Repeat each line of the data below exactly, but skip the pictures.

::: Material provided

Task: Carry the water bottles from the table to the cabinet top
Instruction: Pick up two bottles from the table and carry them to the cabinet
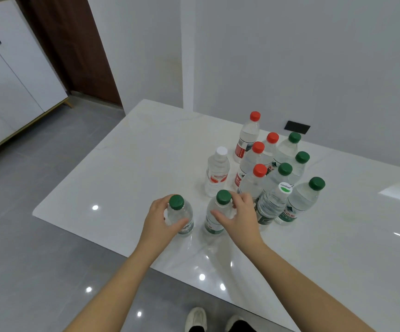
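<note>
near the table's [146,152] front-left edge, the left hand [160,219] curls its fingers round the left bottle [182,213], and the right hand [239,216] wraps thumb and fingers round the right bottle [212,226]. firm grips on the bodies, then a straight lift, should clear the other bottles [278,178] close behind.

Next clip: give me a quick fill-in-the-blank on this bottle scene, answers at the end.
The left hand grips the leftmost bottle, whose cap is ___.
The right hand holds the neighbouring bottle, capped in ___.
The red-capped bottles on the table number ___.
The white cabinet stands on the person's ___ side.
Missing: green; green; four; left.
</note>
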Available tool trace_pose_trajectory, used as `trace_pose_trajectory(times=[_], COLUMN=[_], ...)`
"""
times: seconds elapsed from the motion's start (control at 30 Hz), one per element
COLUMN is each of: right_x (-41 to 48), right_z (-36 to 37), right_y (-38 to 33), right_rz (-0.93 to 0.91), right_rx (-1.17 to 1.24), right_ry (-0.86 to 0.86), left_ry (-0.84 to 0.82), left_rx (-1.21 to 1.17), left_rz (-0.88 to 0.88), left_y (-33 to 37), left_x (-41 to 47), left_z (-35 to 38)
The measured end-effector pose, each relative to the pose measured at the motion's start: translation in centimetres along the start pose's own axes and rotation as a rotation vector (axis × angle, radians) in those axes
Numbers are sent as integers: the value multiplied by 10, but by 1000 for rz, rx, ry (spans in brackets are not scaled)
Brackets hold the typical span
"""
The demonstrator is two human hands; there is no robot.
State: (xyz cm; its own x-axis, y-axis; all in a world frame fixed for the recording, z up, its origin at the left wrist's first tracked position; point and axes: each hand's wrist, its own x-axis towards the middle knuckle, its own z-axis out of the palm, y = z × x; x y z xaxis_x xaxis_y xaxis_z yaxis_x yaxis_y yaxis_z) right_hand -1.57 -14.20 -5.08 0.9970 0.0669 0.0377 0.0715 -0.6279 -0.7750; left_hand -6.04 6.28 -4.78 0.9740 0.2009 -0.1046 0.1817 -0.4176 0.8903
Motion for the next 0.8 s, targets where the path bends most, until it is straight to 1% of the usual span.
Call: trace_pose_trajectory(times=[0.13,0.27,0.4,0.5,0.63,0.73,0.8], right_x=[-1,6,14,18,24,27,28], right_z=[12,25,38,49,61,70,75], right_y=[13,29,51,70,90,104,110], right_rz=[34,97,138,171,219,274,273], right_rx=[199,280,274,252,231,240,231], right_ry=[-91,-157,-216,-264,-348,-396,-405], left_ry=[36,79,122,154,204,232,240], left_rx=[-165,-216,-208,-193,-232,-261,-249], left_rz=[-119,-164,-218,-309,-415,-432,-400], left_y=[-15,-26,-40,-58,-80,-88,-94], left_x=[-3,2,9,15,21,22,23], left_z=[16,30,46,61,80,88,91])
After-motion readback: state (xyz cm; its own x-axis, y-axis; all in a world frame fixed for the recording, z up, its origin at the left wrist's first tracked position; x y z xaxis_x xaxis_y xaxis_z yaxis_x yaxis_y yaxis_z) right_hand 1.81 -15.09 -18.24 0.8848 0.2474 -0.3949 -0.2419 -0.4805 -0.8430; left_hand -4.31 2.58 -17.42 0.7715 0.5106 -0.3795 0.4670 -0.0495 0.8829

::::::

→ Solution:
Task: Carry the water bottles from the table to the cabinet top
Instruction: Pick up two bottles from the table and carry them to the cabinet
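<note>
near the table's [146,152] front-left edge, the left hand [160,219] curls its fingers round the left bottle [182,213], and the right hand [239,216] wraps thumb and fingers round the right bottle [212,226]. firm grips on the bodies, then a straight lift, should clear the other bottles [278,178] close behind.

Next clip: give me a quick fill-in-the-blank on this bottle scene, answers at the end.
The left hand grips the leftmost bottle, whose cap is ___.
The right hand holds the neighbouring bottle, capped in ___.
The red-capped bottles on the table number ___.
The white cabinet stands on the person's ___ side.
Missing: green; green; four; left.
</note>
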Available tool trace_pose_trajectory, used as `trace_pose_trajectory(times=[_], COLUMN=[_], ...)`
"""
times: seconds elapsed from the motion's start (control at 30 Hz), one per element
COLUMN is each of: right_x (-41 to 48), right_z (-36 to 37), right_y (-38 to 33), right_rz (-0.93 to 0.91), right_rx (-1.17 to 1.24), right_ry (-0.86 to 0.86), left_ry (-0.84 to 0.82), left_rx (-1.21 to 1.17), left_rz (-0.88 to 0.88), left_y (-33 to 37), left_x (-41 to 47), left_z (-35 to 38)
The measured end-effector pose, each relative to the pose measured at the motion's start: translation in centimetres along the start pose's own axes and rotation as a rotation vector (axis × angle, radians) in those axes
Numbers are sent as integers: the value multiplied by 10, but by 1000 for rz, rx, ry (spans in brackets are not scaled)
Brackets hold the typical span
"""
The demonstrator is two human hands; there is no robot.
State: (xyz cm; its own x-axis, y-axis; all in a world frame fixed for the recording, z up, its origin at the left wrist's first tracked position; point and axes: each hand's wrist, its own x-axis towards the middle knuckle, its own z-axis out of the palm, y = z × x; x y z xaxis_x xaxis_y xaxis_z yaxis_x yaxis_y yaxis_z) right_hand -1.57 -14.20 -5.08 0.9970 0.0669 0.0377 0.0715 -0.6279 -0.7750; left_hand -6.04 6.28 -4.78 0.9740 0.2009 -0.1046 0.1817 -0.4176 0.8903
Motion for the next 0.8 s, targets where the path bends most, until it is straight to 1% of the usual span.
Call: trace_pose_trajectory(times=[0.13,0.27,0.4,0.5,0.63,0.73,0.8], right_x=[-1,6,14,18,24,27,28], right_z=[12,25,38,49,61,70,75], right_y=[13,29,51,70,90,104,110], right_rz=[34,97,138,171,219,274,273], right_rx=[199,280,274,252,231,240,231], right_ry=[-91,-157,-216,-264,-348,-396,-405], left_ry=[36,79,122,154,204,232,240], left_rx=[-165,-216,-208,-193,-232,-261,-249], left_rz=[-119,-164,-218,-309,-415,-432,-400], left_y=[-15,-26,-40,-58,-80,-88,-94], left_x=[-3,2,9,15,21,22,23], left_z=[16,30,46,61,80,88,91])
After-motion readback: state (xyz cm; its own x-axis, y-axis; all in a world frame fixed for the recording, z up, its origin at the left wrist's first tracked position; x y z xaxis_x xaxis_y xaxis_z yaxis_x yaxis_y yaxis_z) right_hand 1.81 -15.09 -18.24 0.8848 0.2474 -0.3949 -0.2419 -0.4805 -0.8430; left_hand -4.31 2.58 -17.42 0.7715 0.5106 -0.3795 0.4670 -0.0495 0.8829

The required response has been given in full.